The term data mining has become so widely used that we are most likely going to find at least one shared article on the topic in our social media news feed. In fact, the extent of its overuse has often led to misunderstandings of what it is or they are explained in a difficult-to-understand manner that, in the end, we might as well be reading gibberish.
Technically, data mining is the process of finding certain information from a compilation of data and presenting the usable information in the hopes of resolving a specific problem. In a nutshell, data mining is the act of examining large database sets to create new information. There are different services involved in the process, such as text mining, web mining, audio and video mining, visual data mining, and social network data mining.
There are many major data mining techniques in development, and recent data mining projects include association, clustering, prediction, sequential patterns and decision tree. This guide will provide a brief examination of each of these techniques.
Association is perhaps one of the more popular data mining techniques used today. In association, the user is attempting to discover a pattern based on uncovered links between items of a singular transaction. This is the reason why the association technique is also commonly referred to as relation technique. This technique is widely used in market basket analysis with the aim of identifying a set of products that consumers frequently purchase in one transaction.

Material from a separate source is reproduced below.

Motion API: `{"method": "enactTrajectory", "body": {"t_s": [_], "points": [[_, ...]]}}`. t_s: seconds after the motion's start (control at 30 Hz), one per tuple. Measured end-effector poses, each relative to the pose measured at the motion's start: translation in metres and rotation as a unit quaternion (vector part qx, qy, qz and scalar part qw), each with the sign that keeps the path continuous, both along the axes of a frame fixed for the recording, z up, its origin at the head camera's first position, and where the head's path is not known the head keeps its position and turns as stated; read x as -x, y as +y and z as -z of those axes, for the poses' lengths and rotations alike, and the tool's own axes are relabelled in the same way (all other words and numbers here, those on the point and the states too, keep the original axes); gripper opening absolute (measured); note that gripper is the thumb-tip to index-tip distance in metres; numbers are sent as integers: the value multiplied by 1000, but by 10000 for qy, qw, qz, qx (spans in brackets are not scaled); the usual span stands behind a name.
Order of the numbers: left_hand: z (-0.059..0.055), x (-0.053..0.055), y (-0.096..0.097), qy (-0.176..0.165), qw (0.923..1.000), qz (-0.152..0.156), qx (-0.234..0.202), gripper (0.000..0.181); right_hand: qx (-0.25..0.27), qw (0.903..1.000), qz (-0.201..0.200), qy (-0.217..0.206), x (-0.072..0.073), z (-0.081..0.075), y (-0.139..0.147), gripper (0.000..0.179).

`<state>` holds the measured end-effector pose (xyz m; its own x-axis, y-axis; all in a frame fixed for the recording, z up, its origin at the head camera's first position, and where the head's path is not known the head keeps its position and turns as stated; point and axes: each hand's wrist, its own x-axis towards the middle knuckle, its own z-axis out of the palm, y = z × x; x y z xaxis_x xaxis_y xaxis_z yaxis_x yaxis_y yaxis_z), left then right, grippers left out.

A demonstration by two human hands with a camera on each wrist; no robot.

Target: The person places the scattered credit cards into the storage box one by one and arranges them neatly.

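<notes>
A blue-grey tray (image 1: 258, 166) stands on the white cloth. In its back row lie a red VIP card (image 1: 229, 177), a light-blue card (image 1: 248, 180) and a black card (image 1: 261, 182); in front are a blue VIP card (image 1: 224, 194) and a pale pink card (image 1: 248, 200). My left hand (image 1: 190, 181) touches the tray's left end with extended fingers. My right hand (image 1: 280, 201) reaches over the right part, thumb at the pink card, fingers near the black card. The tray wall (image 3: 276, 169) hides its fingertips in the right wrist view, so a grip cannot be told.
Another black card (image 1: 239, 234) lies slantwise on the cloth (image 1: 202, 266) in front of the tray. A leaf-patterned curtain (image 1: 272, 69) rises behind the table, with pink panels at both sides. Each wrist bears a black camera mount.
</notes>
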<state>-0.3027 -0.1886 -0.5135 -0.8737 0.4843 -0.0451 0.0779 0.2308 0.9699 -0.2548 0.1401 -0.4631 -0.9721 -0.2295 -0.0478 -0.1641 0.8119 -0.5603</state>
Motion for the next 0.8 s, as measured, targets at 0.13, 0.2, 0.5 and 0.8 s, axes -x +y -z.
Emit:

Retail companies use the association technique to study the psychological decision-making process behind their customer’s purchases. For example, when looking at past sales data, companies might discover that customers who buy chips will also buy beer. Therefore, the company will put beers and chips in the same shopping aisle or in relatively close distances from one another. This could be a way of efficient shopping for customers and ultimately increase sales.
Classification is a traditional data mining technique based on machine learning. Essentially, this technique is utilized for classifying each item in a dataset into one single predefined set of groups. The classification technique uses mathematical approaches such as decision trees, linear programming, statistics and neural network.
In this technique, the user develops software to learn how to organize items into groups. For instance, classification technique can be applied in the application that “looking at records of employees who have left the company, predict who will leave the company next.” In this case, we separate records of employees into two classes named “remain” and “gone.” Our data mining software then classifies the employees into their groups based on their probability of exiting the company.
In data mining, clustering refers to the process of categorizing a particular set of objects by looking at their characteristics and separating them based on their similarities. The clustering technique sets the classes and places each object in their respective class, whereas in the classification technique, objects are assigned into predefined categories.
To make things clearer, let’s look at the example of a library’s book management system. In a library, there is a large selection of books on a number of topics. The posing challenge is how to organize the books in a way so visitors can pick up several books on a certain topic without having to walk around the whole library. With the clustering technique, one cluster – or in this case, shelf – contains all books that are about a particular topic, and the cluster is given a meaningful, understandable name. If readers need to take a book on that topic, they just have to head to the aisle where those books are located instead of searching the entire building.
As the name suggest, the prediction technique aims to discover the link between independent variables and define the relationship between independent and dependent variables. For example, this technique is can be used to predict future profits if sales are set as the independent variable and profits as the dependent variable. Using past sale and profit data, the user can draw a regression curve for predicting profits.
Sequential patterns analysis aims to uncover or identify common patterns, regular events or trends in transactions data over a certain period. In sales, using past transactions data, a business can find a set of items that their customers purchase in one visit during certain months or seasons. Businesses use this information to offer better deals or discounts based on historical purchasing frequency.
A decision tree is one of the most widely used forms of data mining due to its model’s simplicity and understandability. With the decision tree technique, the root of the tree is a question or condition that can have multiple responses. Each response then leads to a set of questions or conditions that help in determining the data so the user can make a better final decision. For example, we can look at the following sequence of questions and answers and make a decision of whether we want to play basketball outdoors or indoors:
- Outlook → Is it sunny? → If so, the how humid is it? → If high humidity, then I’ll play indoors → If low humidity, then I’ll play outdoors
- Outlook → Is it raining? → If not, how windy is it? → If high winds, then I’ll play indoors → If low winds, then I’ll play outdoors
- Outlook → Is there overcast? → If so, then I’ll play outdoors
Beginning at the root node, if the outlook is overcast then I will play basketball outdoors. If it’s raining, I’ll only play basketball outdoors only if it’s not windy. And if the sun is out and shining, I will only play basketball outdoors if it’s not too humid.
These are the six basic techniques used in data mining. Though some of them may appear to be similar in practice, they all have different aims in terms of data collection. We are free to two or more data mining technique simultaneously to form a process that meets what a business’ needs.